Task to carry out: Send back every line of the data exactly.

============

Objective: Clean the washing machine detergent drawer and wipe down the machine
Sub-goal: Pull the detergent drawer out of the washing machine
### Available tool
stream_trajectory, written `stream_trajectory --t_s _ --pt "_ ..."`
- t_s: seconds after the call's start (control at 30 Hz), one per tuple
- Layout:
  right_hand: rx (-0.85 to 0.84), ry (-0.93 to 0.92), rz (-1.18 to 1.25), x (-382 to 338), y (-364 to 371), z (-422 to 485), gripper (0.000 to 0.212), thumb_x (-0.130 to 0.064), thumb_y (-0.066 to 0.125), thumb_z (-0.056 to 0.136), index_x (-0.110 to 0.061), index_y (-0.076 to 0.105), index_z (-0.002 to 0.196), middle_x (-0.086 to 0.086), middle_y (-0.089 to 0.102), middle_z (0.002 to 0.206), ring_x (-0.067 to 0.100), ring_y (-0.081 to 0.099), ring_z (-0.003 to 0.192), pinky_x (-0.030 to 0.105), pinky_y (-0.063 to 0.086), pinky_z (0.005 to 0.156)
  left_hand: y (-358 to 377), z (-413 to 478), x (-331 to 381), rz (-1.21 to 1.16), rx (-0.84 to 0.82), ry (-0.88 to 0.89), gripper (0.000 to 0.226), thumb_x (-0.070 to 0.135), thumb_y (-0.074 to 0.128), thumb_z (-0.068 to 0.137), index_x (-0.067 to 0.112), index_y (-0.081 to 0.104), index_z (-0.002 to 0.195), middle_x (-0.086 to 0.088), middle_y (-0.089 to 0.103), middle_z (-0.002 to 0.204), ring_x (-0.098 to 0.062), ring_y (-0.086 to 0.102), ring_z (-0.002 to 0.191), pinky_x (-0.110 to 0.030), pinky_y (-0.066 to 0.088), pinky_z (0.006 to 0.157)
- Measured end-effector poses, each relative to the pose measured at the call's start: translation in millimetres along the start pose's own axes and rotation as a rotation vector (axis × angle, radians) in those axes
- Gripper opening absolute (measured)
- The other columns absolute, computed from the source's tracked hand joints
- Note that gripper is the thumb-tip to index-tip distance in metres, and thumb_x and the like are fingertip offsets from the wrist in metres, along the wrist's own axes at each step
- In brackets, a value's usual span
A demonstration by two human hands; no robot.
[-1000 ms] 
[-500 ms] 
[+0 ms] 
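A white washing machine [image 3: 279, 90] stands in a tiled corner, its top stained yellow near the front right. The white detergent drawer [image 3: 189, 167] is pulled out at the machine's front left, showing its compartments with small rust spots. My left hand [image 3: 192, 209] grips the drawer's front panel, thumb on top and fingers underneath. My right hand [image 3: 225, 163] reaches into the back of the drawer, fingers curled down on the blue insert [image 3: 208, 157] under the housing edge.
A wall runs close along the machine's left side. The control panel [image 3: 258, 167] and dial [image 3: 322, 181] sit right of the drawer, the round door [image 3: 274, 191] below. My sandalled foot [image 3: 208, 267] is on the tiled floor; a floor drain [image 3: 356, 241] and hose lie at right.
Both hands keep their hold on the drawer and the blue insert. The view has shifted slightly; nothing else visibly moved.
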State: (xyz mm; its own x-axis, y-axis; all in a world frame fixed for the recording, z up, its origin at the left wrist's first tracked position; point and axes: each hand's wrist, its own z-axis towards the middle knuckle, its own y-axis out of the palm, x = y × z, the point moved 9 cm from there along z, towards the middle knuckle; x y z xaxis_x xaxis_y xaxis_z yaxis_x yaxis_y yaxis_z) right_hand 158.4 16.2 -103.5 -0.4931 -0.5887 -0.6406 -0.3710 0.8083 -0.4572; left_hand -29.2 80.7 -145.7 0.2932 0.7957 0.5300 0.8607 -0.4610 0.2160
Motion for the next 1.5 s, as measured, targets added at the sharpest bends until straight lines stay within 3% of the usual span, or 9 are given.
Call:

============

Task output:
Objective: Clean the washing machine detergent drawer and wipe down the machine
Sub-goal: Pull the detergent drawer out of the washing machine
### Available tool
stream_trajectory, written `stream_trajectory --t_s _ --pt "_ ..."`
- t_s: seconds after the call's start (control at 30 Hz), one per tuple
- Layout:
  right_hand: rx (-0.85 to 0.84), ry (-0.93 to 0.92), rz (-1.18 to 1.25), x (-382 to 338), y (-364 to 371), z (-422 to 485), gripper (0.000 to 0.212), thumb_x (-0.130 to 0.064), thumb_y (-0.066 to 0.125), thumb_z (-0.056 to 0.136), index_x (-0.110 to 0.061), index_y (-0.076 to 0.105), index_z (-0.002 to 0.196), middle_x (-0.086 to 0.086), middle_y (-0.089 to 0.102), middle_z (0.002 to 0.206), ring_x (-0.067 to 0.100), ring_y (-0.081 to 0.099), ring_z (-0.003 to 0.192), pinky_x (-0.030 to 0.105), pinky_y (-0.063 to 0.086), pinky_z (0.005 to 0.156)
  left_hand: y (-358 to 377), z (-413 to 478), x (-331 to 381), rz (-1.21 to 1.16), rx (-0.84 to 0.82), ry (-0.88 to 0.89), gripper (0.000 to 0.226), thumb_x (-0.070 to 0.135), thumb_y (-0.074 to 0.128), thumb_z (-0.068 to 0.137), index_x (-0.067 to 0.112), index_y (-0.081 to 0.104), index_z (-0.002 to 0.195), middle_x (-0.086 to 0.088), middle_y (-0.089 to 0.103), middle_z (-0.002 to 0.204), ring_x (-0.098 to 0.062), ring_y (-0.086 to 0.102), ring_z (-0.002 to 0.191), pinky_x (-0.110 to 0.030), pinky_y (-0.066 to 0.088), pinky_z (0.006 to 0.157)
- Measured end-effector poses, each relative to the pose measured at the call's start: translation in millimetres along the start pose's own axes and rotation as a rotation vector (axis × angle, radians) in those axes
- Gripper opening absolute (measured)
- The other columns absolute, computed from the source's tracked hand joints
- Note that gripper is the thumb-tip to index-tip distance in metres, and thumb_x and the like are fingertip offsets from the wrist in metres, along the wrist's own axes at each step
- In brackets, a value's usual span
A demonstration by two human hands; no robot.
[-1000 ms] 
[-500 ms] 
[+0 ms] 
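A white washing machine [image 3: 279, 90] stands in a tiled corner, its top stained yellow near the front right. The white detergent drawer [image 3: 189, 167] is pulled out at the machine's front left, showing its compartments with small rust spots. My left hand [image 3: 192, 209] grips the drawer's front panel, thumb on top and fingers underneath. My right hand [image 3: 225, 163] reaches into the back of the drawer, fingers curled down on the blue insert [image 3: 208, 157] under the housing edge.
A wall runs close along the machine's left side. The control panel [image 3: 258, 167] and dial [image 3: 322, 181] sit right of the drawer, the round door [image 3: 274, 191] below. My sandalled foot [image 3: 208, 267] is on the tiled floor; a floor drain [image 3: 356, 241] and hose lie at right.
Both hands keep their hold on the drawer and the blue insert. The view has shifted slightly; nothing else visibly moved.
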State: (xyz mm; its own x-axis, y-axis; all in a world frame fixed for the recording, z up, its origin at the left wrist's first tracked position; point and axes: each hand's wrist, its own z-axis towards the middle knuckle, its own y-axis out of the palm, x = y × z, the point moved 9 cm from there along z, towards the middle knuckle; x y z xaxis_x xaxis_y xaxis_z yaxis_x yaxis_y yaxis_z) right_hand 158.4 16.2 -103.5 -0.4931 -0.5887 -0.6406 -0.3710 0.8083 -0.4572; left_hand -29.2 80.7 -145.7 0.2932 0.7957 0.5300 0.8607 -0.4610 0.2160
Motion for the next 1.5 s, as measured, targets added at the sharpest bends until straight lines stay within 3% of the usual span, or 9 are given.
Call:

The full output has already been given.